Let's look at the commandment to love God with our whole beings in greater detail.
Hear, O Israel: The LORD our God, the LORD is one. Love the LORD your God with all your heart and with all your soul and with all your strength (Deut 6:4-5, NIV).
The heart is that part of us that makes decisions, wherefore loving God with all our heart means that we acknowledge that God is the source of all wisdom, wherefore in all of our decisions we choose to obey God's commandments (1 Kings 8:61).
The soul refers to the part of us that is alive, that holds the breath of God (Genesis 2:7), wherefore loving God with all of our soul means that we acknowledge that God is the source of our lives wherefore we desire to be united to God (Psalm 42:1-2).

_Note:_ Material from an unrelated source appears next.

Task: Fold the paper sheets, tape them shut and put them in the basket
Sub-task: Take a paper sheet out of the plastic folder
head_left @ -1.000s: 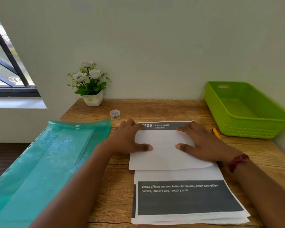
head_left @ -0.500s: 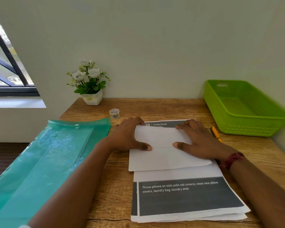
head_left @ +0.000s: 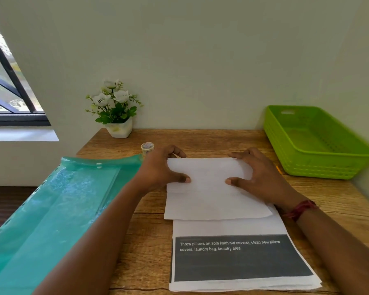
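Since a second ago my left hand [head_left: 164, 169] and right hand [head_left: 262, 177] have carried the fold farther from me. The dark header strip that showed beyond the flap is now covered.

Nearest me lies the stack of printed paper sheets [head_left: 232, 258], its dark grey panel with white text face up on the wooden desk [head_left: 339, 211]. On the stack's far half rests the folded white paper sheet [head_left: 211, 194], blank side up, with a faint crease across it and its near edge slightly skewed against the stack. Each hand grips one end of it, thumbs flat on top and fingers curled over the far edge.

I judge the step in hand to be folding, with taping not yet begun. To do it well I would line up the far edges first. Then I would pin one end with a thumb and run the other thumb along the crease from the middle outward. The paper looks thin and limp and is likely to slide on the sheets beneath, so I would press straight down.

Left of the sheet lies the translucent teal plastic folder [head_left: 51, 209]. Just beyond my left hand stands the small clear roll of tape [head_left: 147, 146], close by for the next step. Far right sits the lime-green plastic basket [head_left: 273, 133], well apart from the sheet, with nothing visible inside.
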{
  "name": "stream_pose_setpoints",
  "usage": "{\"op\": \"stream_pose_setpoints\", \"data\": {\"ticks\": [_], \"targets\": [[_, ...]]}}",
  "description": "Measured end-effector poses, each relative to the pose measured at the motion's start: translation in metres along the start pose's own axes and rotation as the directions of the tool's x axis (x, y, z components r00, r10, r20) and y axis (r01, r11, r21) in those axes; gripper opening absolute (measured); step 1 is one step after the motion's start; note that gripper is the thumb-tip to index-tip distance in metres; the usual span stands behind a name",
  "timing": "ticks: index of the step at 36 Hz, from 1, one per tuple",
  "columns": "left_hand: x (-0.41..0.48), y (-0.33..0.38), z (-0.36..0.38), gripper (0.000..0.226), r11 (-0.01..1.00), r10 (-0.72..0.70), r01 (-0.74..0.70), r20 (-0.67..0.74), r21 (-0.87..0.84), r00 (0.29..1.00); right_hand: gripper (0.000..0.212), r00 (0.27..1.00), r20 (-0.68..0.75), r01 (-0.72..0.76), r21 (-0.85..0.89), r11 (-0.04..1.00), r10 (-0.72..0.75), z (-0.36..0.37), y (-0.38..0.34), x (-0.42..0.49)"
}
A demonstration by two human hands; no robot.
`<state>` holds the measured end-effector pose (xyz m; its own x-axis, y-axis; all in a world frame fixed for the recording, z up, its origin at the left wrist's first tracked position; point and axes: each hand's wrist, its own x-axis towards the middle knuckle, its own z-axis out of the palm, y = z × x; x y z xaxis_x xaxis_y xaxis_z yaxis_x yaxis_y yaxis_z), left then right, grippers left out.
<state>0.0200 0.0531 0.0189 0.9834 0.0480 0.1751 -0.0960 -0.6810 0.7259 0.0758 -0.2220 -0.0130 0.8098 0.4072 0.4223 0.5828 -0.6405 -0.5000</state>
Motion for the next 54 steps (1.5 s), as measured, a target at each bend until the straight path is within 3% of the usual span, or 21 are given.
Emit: {"op": "stream_pose_setpoints", "data": {"ticks": [7, 14, 21, 38, 54], "targets": [[-0.003, 0.002, -0.006, 0.040, 0.984, -0.016, 0.022, 0.038, -0.179, 0.999, 0.034, 0.989, -0.114, -0.057, 0.281, 0.958, 0.092, -0.007, -0.009, 0.002], [-0.004, 0.005, -0.007, 0.031, 0.974, 0.000, -0.010, -0.044, -0.228, 0.999, 0.020, 0.959, -0.186, -0.099, 0.486, 0.868, 0.213, -0.011, -0.011, 0.002], [-0.003, 0.005, -0.006, 0.023, 0.985, 0.039, -0.051, -0.077, -0.166, 0.996, 0.019, 0.959, -0.231, -0.056, 0.414, 0.909, 0.164, -0.007, -0.005, 0.003], [-0.001, -0.002, 0.001, 0.014, 0.979, 0.127, -0.129, 0.024, 0.158, 0.992, 0.017, 0.997, -0.076, 0.016, 0.169, 0.985, -0.003, -0.004, -0.001, -0.003], [-0.002, -0.003, 0.007, 0.031, 0.900, 0.159, -0.225, 0.199, 0.372, 0.967, 0.044, 0.990, 0.126, -0.052, -0.069, 0.996, 0.060, -0.005, -0.011, -0.007]]}}
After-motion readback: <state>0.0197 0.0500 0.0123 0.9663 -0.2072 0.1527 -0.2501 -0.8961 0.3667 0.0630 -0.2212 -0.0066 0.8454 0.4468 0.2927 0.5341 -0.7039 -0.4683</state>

Our strength refers to all the things we will do during our time on earth, wherefore loving God with all of our strength means we acknowledge that God is the source of our strength, and that in all we do we seek to glorify God and give him praise (Psalm 96:4).
Hence the commandment to love God with our beings includes all of our decisions, our spiritual vitality, and our physical strength. We cannot omit any part if we are to love God with our whole beings.
When we look at the commandment to love our neighbor the way we love ourselves, one thing becomes immediately clear: since our love for our neighbor is connected to our love for God (1 John 5:2), we know that our love for God is a guide when it comes to loving our neighbors the way we love ourselves.
It isn't possible for us to hate another human and love God with all of our hearts, for God commands us to love our neighbors, wherefore we must choose to love, and love does no harm (Rom 13:10). Think about it: if we aren't allowed to hate our enemies (Matt 5:43-48), how can we hate our brothers and sisters?
But, you say, not every person who isn't a brother or a sister is an enemy. There are lots of people whom we feel nothing towards, who are strangers to us. Since we don't feel anything towards them, neither love or hate, what should our response towards these people be?
Our response to other humans should be the same as our response to God; if we claim we love God with our whole beings, we must also love those created in the image of God with our whole beings. That is the material point in the writings of James:
With the tongue we praise our Lord and Father, and with it we curse men, who have been made in God's likeness. Out of the same mouth come praise and cursing. My brothers, this should not be. Can both fresh water and salt water flow from the same spring? My brothers, can a fig tree bear olives, or a grapevine bear figs? Neither can a salt spring produce fresh water (James 3:9-12, NIV).
Yet, that we love even our enemies doesn't mean that we turn away from justice when people oppress and hurt others. The concept of loving our enemies doesn't mean we won't call them out when they act unjustly. It refers to our refusal to perpetuate violence and oppression, for if we become the oppressor, we no longer love God with our whole beings, for God is just, and expects us to act justly. If we wish to love God with all of our beings, we must also obey the commandment to seek justice for the orphans and widows of this world (Jas 1:27), and that means we must confront those among us who oppress. In other words, if we wish to love God with our whole beings, we must also love our neighbors with our whole beings, for a love that doesn't engage our minds to seek justice for all, our souls to seek equal opportunity for all to thrive, isn't a love that will cause us to spend our energy making the world a better place. We will most certainly love ourselves, but self-love doesn't get us very far when it comes to obeying the commandment to love our neighbor the way we love ourselves. And that will cause us to also fail to love God with our whole beings, for how can we love God if we only love ourselves?